In order to avoid introducing bugs to concurrent programs, Java programmers must learn to recognize the critical junctures where bugs are likely to show up in multithreaded code, and then write software that is bug proof. In this article, we address Java developers in the early and intermediate stages of understanding what makes concurrent programming different. Rather than focusing on well-known Java concurrency bug patterns like double-checked locking, spin wait, and wait-not-in-loop, we introduce six patterns that are less known, but which do show up frequently in real Java applications. In fact, our first two examples are real bugs found in two popular web servers.

1. An antipattern from Jetty

Our first concurrency bug is found in the widely used open source HTTP server, Jetty. It's a real bug that has been confirmed by the Jetty community (see Resources for the bug report).

Listing 1. Non-atomic operations on a volatile field without a lock held
// Jetty 7.1.0,
// org.eclipse.jetty.io.nio,
// SelectorManager.java, line 105

private volatile int _set;
......
public void register(SocketChannel channel, Object att)
{
   int s=_set++;
   ......
}
......
public void addChange(Object point)
{
   synchronized (_changes)
   {
      ......
   }
}

The error in Listing 1 is the sum of its parts:

  • First, _set is declared volatile, which implies that the field can be accessed by multiple threads.
  • But _set++ is not atomic, which means that it doesn't necessarily execute as a single, indivisible operation. Instead, it is shorthand for a sequence of three discrete operations: read-modify-write.
  • Finally, _set++ is not protected by a lock. If method register is invoked simultaneously by multiple threads, it could result in a race condition leading to an incorrect _set value.

An error of this type could show up just as easily in your code as it did in Jetty's, so let's take a closer look at how it happened.

Elements of a bug pattern

Following the code through its logical sequence helps clarify this bug pattern. Operations on a variable i, such as

i++
--i
i += 1
i -= 1
i *= 2

and so on are non-atomic (that is, read-modify-write). If you know that the volatile keyword in the Java language only guarantees variable visibility, but not atomicity, this should make you pause.
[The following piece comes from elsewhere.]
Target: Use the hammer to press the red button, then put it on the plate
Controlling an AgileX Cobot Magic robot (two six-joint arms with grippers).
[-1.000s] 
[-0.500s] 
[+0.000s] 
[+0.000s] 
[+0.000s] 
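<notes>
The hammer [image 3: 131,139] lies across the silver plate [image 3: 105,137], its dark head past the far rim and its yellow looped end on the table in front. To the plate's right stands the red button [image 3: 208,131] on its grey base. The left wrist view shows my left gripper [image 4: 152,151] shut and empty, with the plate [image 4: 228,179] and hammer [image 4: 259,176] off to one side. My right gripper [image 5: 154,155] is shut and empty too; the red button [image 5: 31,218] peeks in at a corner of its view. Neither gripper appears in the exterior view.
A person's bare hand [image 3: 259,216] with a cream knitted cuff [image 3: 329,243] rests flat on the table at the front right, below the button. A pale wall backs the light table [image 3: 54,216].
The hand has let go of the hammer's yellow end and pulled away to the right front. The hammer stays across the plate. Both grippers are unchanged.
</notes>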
A non-atomic operation on a volatile field that is not protected by a lock could result in a race condition — but only if the non-atomic operation is concurrently accessed by multiple threads.

In a thread-safe program, only one writing thread can modify the variable; other threads can read the up-to-date value by declaring the variable volatile.

So, whether the code is buggy depends on how many threads can access the operation concurrently. If the non-atomic operation is invoked by only one thread, due to a start-join relation or external locking, then the code idiom will be thread safe.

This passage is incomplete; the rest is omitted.